In any case, he probably would not win, not only because of demographic factors, but also because of how a lot of the time before the rise of Ukip there vote in Labour areas was squeezed by the BNP, who were really like a working class Ukip at that point.
 
But the case of Oldham West is probably not the best one.There was a former MP who was left wing who tried to win the nomination and did badly, but there was also another left wing councillor who was local who did a bit better, taking votes away from him. More importantly,Labour party rules mean that you cannot vote on MP nominations until you have been a member for 6 months. So the new membership intake did not get a vote.
So maybe if Galloway remained a Labour MP he could be nominated in the right constituency beyond 2016, but I agree the difficulty is finding a constituency were he could win and Farage also could.
Unless a seat becomes vacant before Ukip become an electoral force, and Galloway runs to win the seat, but Farage does it for the publicity, knowing he probably wont win.

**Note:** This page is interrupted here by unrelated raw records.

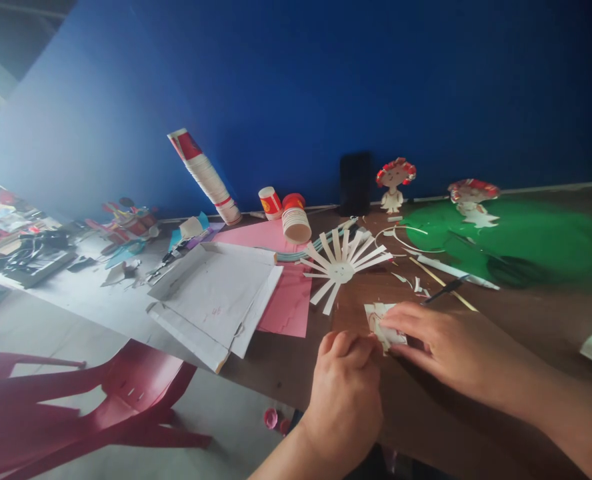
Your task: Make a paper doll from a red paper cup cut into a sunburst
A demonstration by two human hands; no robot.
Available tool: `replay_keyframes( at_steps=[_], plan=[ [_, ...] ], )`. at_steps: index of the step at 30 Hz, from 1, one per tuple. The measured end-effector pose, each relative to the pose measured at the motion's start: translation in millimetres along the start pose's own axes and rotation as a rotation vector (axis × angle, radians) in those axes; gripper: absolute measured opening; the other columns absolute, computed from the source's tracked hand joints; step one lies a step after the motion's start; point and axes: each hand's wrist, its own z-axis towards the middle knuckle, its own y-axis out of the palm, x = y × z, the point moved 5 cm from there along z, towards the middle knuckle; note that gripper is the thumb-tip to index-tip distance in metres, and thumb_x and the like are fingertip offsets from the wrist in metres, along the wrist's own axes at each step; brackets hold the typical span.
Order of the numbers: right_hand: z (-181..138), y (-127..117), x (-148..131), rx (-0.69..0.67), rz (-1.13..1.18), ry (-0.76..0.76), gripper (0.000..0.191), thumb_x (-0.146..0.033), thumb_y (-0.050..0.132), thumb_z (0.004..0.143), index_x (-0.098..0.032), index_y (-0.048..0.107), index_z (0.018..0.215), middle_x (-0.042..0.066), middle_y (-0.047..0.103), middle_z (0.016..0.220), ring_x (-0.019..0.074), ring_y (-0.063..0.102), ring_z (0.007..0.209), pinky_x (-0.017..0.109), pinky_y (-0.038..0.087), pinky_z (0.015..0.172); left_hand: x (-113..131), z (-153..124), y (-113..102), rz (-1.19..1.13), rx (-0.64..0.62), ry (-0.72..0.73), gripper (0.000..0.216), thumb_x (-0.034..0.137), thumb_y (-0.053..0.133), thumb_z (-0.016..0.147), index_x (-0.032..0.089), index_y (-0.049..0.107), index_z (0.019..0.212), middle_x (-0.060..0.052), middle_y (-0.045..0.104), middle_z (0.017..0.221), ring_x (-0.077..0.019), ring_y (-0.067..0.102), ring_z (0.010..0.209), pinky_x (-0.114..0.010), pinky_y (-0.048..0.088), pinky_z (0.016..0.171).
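Note:
A small piece of white paper with brownish marks lies at the near side of the dark brown table. My right hand grips it from the right, fingers on top and thumb at the near edge. Curled closed, my left hand rests against the paper's left near corner; what its fingers hold is hidden. Just beyond sits a paper cup cut into spread strips, with a small face drawn on its base. Paper scraps and a dark-handled tool, perhaps a brush or pen, lie beside my right hand.
Left are a white box lid and pink paper. Against the blue wall lean a tall cup stack and a dark phone-like slab. Two paper figures stand right, by green material. A red chair is lower left.

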Motion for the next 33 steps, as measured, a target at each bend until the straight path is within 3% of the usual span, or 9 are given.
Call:
replay_keyframes(
  at_steps=[10, 18, 33],
  plan=[
    [-1, 5, 8, -0.107, -0.039, 0.061, 0.038, -0.034, 0.061, 0.09, -0.029, 0.063, 0.127, 0.002, 0.07, 0.127, 0.0225, 0.075, 0.09, 0.033, 0.061, 0.069, -2, 0, 0, -0.032, -0.023, -0.039, 0.029, 0.012, 0.052, 0.089, 0.021, 0.063, 0.114, -0.002, 0.069, 0.118, -0.0205, 0.056, 0.109, -0.039, 0.044, 0.098],
    [-2, 6, 11, -0.129, -0.03, 0.065, 0.031, -0.034, 0.06, 0.09, -0.031, 0.065, 0.12, 0.0, 0.072, 0.12, 0.0194, 0.074, 0.079, 0.029, 0.056, 0.059, -1, -1, -1, -0.033, -0.023, -0.057, 0.03, 0.012, 0.047, 0.091, 0.021, 0.063, 0.116, -0.003, 0.069, 0.118, -0.0208, 0.055, 0.112, -0.039, 0.044, 0.1],
    [-2, 6, 11, -0.114, 0.014, 0.063, 0.029, -0.034, 0.06, 0.09, -0.03, 0.068, 0.118, 0.002, 0.072, 0.12, 0.0199, 0.074, 0.08, 0.031, 0.057, 0.064, 1, -3, -3, 0.062, -0.054, -0.092, 0.036, 0.011, 0.046, 0.09, 0.021, 0.062, 0.121, -0.007, 0.066, 0.119, -0.0234, 0.057, 0.106, -0.041, 0.05, 0.094]
  ],
)
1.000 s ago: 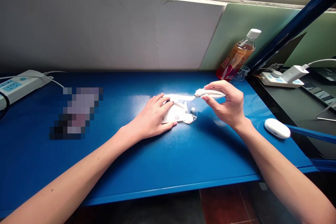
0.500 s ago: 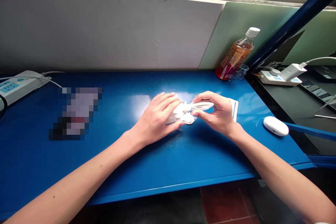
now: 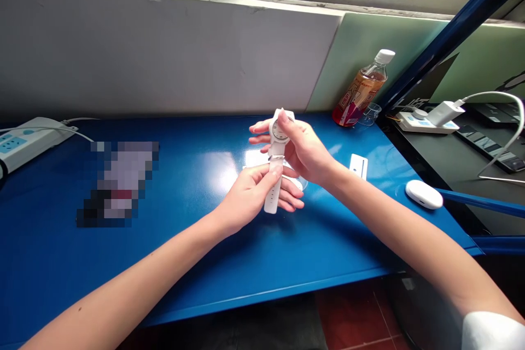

Maybe a scandal involving an ethnic minority community in that constituency could get him to do that?
In any case, he probably would not win, not only because of demographic factors, but also because of how a lot of the time before the rise of Ukip there vote in Labour areas was squeezed by the BNP, who were really like a working class Ukip at that point.

I'm pretty sure the local lefty got something like five votes against A LOT for Jim, so it still stands. I hadn't considered the effects 6-month rule, though. Still, Chris Williamson was the unofficial favourite of the Corbynburo all the way through.

Everything else you say is on the money, but I thought Farage had exclusively targetted Tory seats up till now?